_What is required_
Leaving out every picture, quote the data below exactly as it appears.

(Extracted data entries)
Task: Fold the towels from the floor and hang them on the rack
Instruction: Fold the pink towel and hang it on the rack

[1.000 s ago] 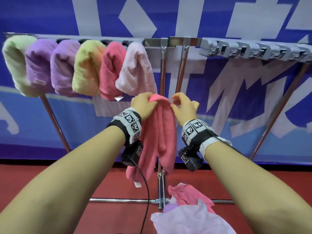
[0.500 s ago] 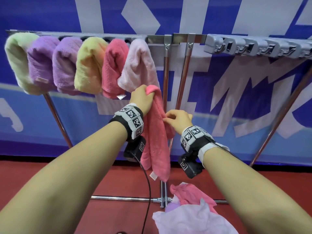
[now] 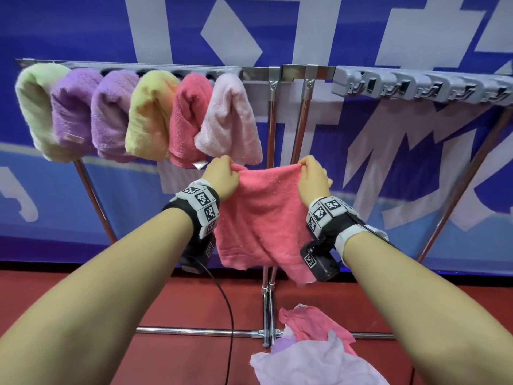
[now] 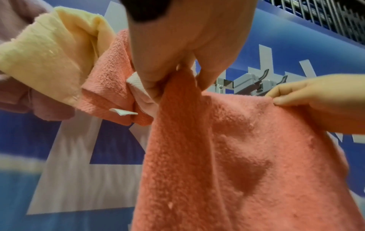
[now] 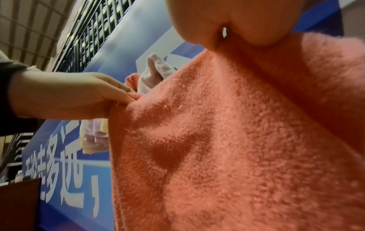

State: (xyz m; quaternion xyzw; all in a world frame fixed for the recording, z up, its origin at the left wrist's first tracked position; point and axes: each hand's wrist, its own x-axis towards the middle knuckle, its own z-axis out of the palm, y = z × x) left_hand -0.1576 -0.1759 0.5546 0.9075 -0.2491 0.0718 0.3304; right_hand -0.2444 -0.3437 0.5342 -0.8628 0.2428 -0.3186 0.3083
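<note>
A pink towel (image 3: 261, 218) hangs spread between my hands in front of the rack (image 3: 177, 72). My left hand (image 3: 222, 176) pinches its top left corner, and my right hand (image 3: 312, 177) pinches the top right corner. The left wrist view shows the left hand (image 4: 171, 75) bunching the pink towel (image 4: 237, 156) at its corner, with the right hand (image 4: 308, 100) across from it. In the right wrist view the pink towel (image 5: 227, 140) fills the frame under my right hand (image 5: 227, 36). Several folded towels (image 3: 147, 115) hang on the rack's left half.
Grey hooks (image 3: 416, 86) line the rack's right half, bare. Loose pink and pale lilac towels (image 3: 313, 351) lie on the red floor by the rack's base bar (image 3: 194, 331). A blue banner (image 3: 361, 37) stands behind. A black cable (image 3: 227, 315) dangles from my left wrist.
The towel hung bunched from my left hand half a second ago. My right hand took the other top corner and pulled right, and the towel is now spread flat between both hands.
</note>
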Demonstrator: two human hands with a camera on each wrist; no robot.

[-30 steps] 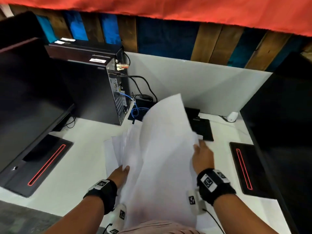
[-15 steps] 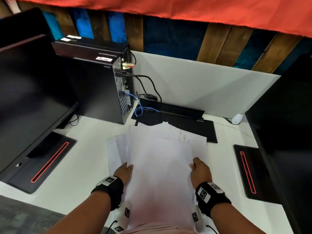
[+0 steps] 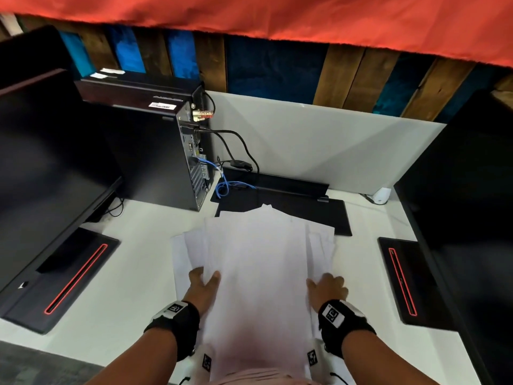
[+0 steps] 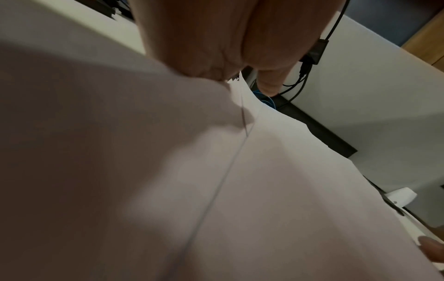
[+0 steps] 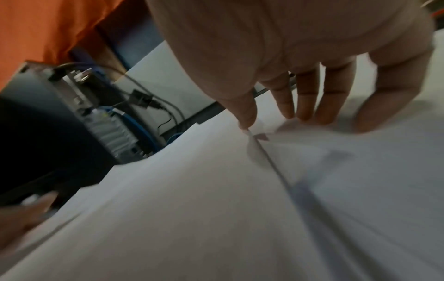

_Result of this task_
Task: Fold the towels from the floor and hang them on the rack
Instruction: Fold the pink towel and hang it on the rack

[1.000 s ago] 
[0.500 s ago] 
[now] 
[now] 
[now] 

State: (xyz m; quaternion xyzw; all in a world frame fixed for the recording, z up, its origin at the left wrist's first tracked position; point and axes: each hand's wrist, its own x-axis towards the middle knuckle, its own z-axis out of the palm, y = z × x) left_hand -0.1576 -0.1759 0.5546 0.9075 -0.2491 0.0718 0.3304; right_hand -0.2444 -0.3437 0.5342 -0.8628 0.2428 -0.3186 0.3083
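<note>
A pink towel (image 3: 261, 218) hangs spread between my hands in front of the rack (image 3: 177, 72). My left hand (image 3: 222, 176) pinches its top left corner, and my right hand (image 3: 312, 177) pinches the top right corner. The left wrist view shows the left hand (image 4: 171, 75) bunching the pink towel (image 4: 237, 156) at its corner, with the right hand (image 4: 308, 100) across from it. In the right wrist view the pink towel (image 5: 227, 140) fills the frame under my right hand (image 5: 227, 36). Several folded towels (image 3: 147, 115) hang on the rack's left half.
Grey hooks (image 3: 416, 86) line the rack's right half, bare. Loose pink and pale lilac towels (image 3: 313, 351) lie on the red floor by the rack's base bar (image 3: 194, 331). A blue banner (image 3: 361, 37) stands behind. A black cable (image 3: 227, 315) dangles from my left wrist.
The towel hung bunched from my left hand half a second ago. My right hand took the other top corner and pulled right, and the towel is now spread flat between both hands.
</note>
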Demonstrator: two human hands with a camera on each wrist; no robot.

[-30 steps] 
[-15 steps] 
[+0 steps] 
[+0 steps] 
[+0 steps] 

This exercise is done.